We will focus on linear regression because it is simple and interesting enough to implement and discuss.
Implementation
Before going any further, here is the link to GitHub with jupyter
notebook which
you can clone and run on your local machine:
GitHub Jupyter Notebook Project
In this repository you can find all the code used to create this post, including helper functions, utilities, plots.
It is better to read this article and later look at the code in the notebook. I’ll omit some pieces such as imports and helpers for brevity.
Load Data
We will use diabetes
data from sklearn
. Nothing prevents us from creating our own data, but we will
use sklearn
to compare its accuracy to our accuracy so let’s stick to this lib
benefits.
Here we load the data and get relevant pieces to us. For now, we need only one feature from this multi-feature dataset.
full_data = datasets.load_diabetes()
one_feature = full_data.data[:, np.newaxis, 2]
x_training = one_feature[:-100]
y_training = full_data.target[:-100]
Plot
Let’s plot our training data <x, y>
.
plt.scatter(x_training, y_training)
Data looks great!
However, one may see that we can not achieve a low value of a cost function because we have the big value of a variance here. In other words, our data is not looking like a line, it is more looking like an ellipsis.
Linear Regression: Ordinary Least Squares
In the implementation, I will not explain why it works in great details because it is a topic of two articles for each of the methods. If you are curious to understand the math behind it I can’t recommend Machine Learning course from Andrew Ng more. He explains these things just great and there is no need to fix what is not broken.
In statistics people tend to denote linear regression using the following notation $ y = b_0 + b_1 x $. While machine learning (read as more computer science-ish) crowd prefers to denote it as $ z = w_1 x + b $. Do not be confused.
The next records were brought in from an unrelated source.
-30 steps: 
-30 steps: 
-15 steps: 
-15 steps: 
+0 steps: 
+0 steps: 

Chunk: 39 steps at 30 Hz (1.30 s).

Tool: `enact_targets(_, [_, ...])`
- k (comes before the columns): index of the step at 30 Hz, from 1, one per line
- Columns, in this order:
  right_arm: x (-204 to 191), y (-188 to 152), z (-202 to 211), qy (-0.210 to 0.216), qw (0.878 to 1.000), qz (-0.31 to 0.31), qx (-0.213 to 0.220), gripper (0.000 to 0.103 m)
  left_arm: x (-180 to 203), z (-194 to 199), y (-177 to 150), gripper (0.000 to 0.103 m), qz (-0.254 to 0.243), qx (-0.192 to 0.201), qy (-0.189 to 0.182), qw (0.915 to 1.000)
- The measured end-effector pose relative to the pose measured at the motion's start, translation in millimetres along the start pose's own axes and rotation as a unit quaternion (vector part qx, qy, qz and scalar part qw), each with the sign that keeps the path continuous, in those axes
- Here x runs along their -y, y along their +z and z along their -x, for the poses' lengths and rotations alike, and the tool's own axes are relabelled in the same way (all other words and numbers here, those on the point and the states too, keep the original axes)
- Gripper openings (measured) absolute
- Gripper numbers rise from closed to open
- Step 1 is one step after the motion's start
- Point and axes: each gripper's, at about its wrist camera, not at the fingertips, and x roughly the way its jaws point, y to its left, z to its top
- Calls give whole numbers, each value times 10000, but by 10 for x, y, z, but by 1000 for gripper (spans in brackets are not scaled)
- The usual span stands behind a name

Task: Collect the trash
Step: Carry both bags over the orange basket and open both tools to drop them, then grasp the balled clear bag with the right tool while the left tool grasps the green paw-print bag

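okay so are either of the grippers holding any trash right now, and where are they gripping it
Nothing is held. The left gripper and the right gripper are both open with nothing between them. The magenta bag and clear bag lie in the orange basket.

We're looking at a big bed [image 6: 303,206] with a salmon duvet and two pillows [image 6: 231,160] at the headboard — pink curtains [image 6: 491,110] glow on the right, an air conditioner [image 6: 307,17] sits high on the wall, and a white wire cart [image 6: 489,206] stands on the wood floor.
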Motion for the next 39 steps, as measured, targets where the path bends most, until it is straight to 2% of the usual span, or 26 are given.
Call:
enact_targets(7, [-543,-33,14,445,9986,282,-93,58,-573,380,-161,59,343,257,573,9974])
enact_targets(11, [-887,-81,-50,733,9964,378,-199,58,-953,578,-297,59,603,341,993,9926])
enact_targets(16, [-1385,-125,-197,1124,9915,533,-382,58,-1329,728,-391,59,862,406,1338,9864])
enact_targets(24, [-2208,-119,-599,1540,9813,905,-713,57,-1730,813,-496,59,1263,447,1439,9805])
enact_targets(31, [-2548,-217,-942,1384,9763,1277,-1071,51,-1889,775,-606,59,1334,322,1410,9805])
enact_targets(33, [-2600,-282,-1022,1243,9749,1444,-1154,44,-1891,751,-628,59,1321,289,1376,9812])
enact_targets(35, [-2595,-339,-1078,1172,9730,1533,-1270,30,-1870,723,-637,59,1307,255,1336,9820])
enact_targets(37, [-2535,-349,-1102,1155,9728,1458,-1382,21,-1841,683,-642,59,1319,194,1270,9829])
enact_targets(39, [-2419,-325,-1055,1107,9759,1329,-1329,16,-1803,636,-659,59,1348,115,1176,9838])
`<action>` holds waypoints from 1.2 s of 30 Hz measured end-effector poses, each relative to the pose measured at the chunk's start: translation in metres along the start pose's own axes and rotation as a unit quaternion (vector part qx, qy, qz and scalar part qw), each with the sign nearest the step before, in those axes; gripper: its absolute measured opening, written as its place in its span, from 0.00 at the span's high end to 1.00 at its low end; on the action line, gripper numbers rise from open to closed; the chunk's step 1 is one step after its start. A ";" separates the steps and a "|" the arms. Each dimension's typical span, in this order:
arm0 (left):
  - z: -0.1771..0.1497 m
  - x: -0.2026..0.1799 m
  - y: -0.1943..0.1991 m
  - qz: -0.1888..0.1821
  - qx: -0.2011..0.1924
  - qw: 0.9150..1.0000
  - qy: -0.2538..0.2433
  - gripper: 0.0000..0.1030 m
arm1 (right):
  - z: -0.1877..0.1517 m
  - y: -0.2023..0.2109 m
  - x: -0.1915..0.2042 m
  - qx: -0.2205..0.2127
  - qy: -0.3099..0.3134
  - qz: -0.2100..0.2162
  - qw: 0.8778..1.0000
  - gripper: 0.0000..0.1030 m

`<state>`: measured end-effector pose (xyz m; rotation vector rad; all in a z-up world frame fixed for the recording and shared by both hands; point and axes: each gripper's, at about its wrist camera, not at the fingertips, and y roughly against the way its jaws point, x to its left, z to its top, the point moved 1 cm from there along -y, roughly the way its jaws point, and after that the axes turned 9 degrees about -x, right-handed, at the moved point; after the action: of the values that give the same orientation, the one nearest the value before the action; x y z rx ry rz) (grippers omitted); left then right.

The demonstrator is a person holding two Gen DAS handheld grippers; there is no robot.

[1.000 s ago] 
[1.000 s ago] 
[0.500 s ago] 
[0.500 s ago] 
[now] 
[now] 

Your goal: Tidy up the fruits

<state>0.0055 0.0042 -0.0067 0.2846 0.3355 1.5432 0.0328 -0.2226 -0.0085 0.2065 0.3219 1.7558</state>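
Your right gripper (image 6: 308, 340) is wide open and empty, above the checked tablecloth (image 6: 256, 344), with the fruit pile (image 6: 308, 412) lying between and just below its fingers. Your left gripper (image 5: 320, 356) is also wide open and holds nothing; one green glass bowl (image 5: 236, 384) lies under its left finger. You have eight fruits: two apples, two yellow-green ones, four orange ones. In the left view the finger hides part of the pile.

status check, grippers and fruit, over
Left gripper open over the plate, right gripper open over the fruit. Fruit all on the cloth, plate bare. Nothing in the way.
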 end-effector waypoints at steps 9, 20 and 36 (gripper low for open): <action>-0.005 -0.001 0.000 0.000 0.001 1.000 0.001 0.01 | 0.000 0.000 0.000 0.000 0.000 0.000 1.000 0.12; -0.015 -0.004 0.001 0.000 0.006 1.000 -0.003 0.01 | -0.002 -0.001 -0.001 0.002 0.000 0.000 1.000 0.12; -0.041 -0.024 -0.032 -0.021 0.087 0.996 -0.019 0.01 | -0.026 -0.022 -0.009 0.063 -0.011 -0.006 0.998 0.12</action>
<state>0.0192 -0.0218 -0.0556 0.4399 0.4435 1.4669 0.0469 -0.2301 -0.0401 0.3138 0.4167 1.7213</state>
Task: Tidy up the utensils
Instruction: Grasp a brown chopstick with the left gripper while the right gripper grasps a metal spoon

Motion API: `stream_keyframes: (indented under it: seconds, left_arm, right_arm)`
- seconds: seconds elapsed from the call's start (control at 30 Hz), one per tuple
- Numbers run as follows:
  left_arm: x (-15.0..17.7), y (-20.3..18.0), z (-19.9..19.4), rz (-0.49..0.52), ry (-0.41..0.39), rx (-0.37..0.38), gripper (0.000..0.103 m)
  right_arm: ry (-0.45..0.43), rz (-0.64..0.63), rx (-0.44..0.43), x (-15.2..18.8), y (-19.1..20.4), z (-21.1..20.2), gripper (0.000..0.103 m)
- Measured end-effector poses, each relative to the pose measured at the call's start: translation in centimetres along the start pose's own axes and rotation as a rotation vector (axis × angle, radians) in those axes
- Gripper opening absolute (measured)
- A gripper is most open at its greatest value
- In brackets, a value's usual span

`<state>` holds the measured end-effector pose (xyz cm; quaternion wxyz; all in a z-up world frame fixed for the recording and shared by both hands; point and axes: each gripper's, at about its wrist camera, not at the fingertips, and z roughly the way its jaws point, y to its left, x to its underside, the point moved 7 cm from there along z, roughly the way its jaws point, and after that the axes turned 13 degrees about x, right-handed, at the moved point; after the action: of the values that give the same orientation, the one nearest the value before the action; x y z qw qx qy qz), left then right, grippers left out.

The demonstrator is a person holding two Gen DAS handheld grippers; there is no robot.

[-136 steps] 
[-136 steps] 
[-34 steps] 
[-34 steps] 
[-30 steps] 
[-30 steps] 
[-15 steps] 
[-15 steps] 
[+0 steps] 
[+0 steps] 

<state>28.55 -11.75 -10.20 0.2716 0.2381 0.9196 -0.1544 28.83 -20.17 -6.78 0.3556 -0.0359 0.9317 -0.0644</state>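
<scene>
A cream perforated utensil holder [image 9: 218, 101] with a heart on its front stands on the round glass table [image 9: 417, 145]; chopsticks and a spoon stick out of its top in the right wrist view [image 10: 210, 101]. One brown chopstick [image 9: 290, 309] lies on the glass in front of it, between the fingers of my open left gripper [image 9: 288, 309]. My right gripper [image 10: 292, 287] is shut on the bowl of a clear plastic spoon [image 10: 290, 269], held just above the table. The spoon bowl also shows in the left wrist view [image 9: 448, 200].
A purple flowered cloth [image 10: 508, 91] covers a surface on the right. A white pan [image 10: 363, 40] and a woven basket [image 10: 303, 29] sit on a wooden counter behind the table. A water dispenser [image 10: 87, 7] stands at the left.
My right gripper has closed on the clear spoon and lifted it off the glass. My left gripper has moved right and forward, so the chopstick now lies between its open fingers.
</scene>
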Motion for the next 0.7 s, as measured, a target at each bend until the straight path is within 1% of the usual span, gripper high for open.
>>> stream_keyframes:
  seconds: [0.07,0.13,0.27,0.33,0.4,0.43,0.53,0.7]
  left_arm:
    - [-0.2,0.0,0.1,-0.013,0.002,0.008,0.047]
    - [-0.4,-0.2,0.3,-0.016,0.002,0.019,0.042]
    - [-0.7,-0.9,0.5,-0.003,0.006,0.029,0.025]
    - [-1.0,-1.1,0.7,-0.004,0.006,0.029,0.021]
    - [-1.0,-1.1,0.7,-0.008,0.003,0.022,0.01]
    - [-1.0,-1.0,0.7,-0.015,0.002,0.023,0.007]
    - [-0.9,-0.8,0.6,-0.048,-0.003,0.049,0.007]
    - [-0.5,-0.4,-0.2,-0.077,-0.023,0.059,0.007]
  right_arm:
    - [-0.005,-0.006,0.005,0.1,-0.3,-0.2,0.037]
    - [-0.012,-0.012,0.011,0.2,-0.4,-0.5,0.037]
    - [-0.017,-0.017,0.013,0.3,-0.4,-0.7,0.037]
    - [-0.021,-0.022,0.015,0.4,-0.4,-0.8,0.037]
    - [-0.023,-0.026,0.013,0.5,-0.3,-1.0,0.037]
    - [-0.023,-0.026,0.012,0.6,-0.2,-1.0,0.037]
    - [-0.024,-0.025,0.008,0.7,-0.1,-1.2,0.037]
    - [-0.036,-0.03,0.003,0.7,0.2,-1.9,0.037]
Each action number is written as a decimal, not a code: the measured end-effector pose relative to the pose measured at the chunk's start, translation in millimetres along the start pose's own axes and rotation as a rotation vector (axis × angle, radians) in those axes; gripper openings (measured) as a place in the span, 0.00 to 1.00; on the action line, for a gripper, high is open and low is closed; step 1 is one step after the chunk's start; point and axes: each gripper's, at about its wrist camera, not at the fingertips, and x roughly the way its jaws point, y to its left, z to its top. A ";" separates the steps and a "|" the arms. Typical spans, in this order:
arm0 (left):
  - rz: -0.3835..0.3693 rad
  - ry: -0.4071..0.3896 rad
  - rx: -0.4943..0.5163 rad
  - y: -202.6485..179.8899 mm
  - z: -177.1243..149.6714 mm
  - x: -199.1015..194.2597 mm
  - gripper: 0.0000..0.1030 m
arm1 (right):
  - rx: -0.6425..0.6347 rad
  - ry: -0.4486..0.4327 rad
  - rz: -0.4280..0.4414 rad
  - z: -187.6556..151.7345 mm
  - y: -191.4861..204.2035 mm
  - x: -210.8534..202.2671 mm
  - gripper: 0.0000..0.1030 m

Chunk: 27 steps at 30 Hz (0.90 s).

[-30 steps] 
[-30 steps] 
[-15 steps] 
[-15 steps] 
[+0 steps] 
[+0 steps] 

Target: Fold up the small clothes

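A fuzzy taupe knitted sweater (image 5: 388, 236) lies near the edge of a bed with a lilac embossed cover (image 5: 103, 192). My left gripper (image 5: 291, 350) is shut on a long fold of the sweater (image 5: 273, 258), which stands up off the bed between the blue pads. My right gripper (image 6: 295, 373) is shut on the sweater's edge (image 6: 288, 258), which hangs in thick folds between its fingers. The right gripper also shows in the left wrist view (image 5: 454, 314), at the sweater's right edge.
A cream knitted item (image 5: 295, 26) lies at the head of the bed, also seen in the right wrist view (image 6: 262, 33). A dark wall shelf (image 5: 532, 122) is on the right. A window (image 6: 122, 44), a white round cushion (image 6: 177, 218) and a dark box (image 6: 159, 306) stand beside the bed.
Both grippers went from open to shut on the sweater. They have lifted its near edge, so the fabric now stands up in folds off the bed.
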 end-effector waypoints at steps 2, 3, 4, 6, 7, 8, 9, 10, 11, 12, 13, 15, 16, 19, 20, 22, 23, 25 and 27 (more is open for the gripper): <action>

As you can see that this is the same thing, just a spelled differently.
We are computing bias b
as:
$$ bias = \frac{\sum (x_i - mean(x))(y_i - mean(y))}{\sum (x_i - mean(x))^2} $$
Where $ \sum $ bounded from 1 to m
. Weights w
computed as:
$$ weight = mean(y) - (bias * mean(x)) $$
def ordinary_least_squares(x, y):
'''
Find weights for a hypothesis of the form:
w*x + b
using ordinary least squares method where
w defined as b0, b as b1 by convention.
Params:
x: training data values
y: training data lables
Returns:
hypothesis function
'''
xmean = np.mean(x)
ymean = np.mean(y)
m = len(x)
numerator = 0
denominator = 0
for i in range(m):
numerator += (x[i] - xmean) * (y[i] - ymean)
denominator += (x[i] - xmean)**2
b1 = numerator / denominator
b0 = ymean - (b1 * xmean)
# b1 and b0 are np arrays -> extract their actual values
b = b0[0]
w = b1[0]
return lambda x: w*x + b
ordinary_least_squares
is just a straight mapping from math to Python. First
we calculate means, next we compute sums, w
and b
.
💫 Successfully subscribed 💫
Get notified when post like this gets published.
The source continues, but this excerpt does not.